The opening months of the American Civil War proved to be a disruptive and unforgettable episode in the history of Bailey's Crossroads. From the summer of 1861, when the area fell into an uncomfortable and poorly defined "no man's land" between the borders of two warring countries, until late November of that year, when the area hosted a massive troop review, anything akin to normalcy was in short supply.

Virginia voted to secede from the Union on May 23, 1861. Fairfax County's northern-born residents—many of whom were its most prominent and prosperous citizens—now felt very uncomfortable. Their southern neighbors looked upon them with suspicion. In July 1861 the Union Army met with catastrophic defeat during the First Battle of Manassas. The army retreated all the way to Washington, with the Confederate Army advancing quickly behind it. The Confederates occupied Falls Church and Munson's Hill, overlooking Bailey's Crossroads, and the crossroads' northern-born residents fled for the safety of Washington.

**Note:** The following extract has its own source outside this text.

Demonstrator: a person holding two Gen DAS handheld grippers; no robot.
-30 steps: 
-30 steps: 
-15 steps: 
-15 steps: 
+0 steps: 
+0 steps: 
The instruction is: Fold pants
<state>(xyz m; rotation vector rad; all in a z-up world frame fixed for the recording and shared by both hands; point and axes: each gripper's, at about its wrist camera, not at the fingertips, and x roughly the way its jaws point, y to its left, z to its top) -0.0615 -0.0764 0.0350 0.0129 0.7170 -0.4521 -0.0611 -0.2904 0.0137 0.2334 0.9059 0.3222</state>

Once Confederates established themselves atop Munson's Hill they built a crude fort there, and from these commanding heights turned Bailey's Crossroads into a "killing field". Southern sharpshooters killed numerous Union soldiers. Violence arose whenever Confederate and Union pickets, or scouts, engaged one another in firefights. It was now impossible to walk the Leesburg Pike without being shot and killed.

There was a minor engagement between the sides on September 3, 1861, with the Union suffering eight casualties and the Confederates none.

Official reports on the 'War of the Rebellion' indicate that during August 28–30, 1861 a series of skirmishes took place at a location scrawled as "Balley's Cross Roads".

The local balance of power changed completely—and to everyone's surprise—on September 28, 1861, as the Confederate Army silently withdrew its forces from Munson's Hill, Upton's Hill and Falls Church to Manassas, which they fortified. Munson's Hill and Falls Church were located too far afield of reliable supply lines, and a concerted Union pincer movement could possibly choke off supplies, the Southern command believed. At Manassas they were adjacent to Virginia's interior, and had good railroad and road connections to it.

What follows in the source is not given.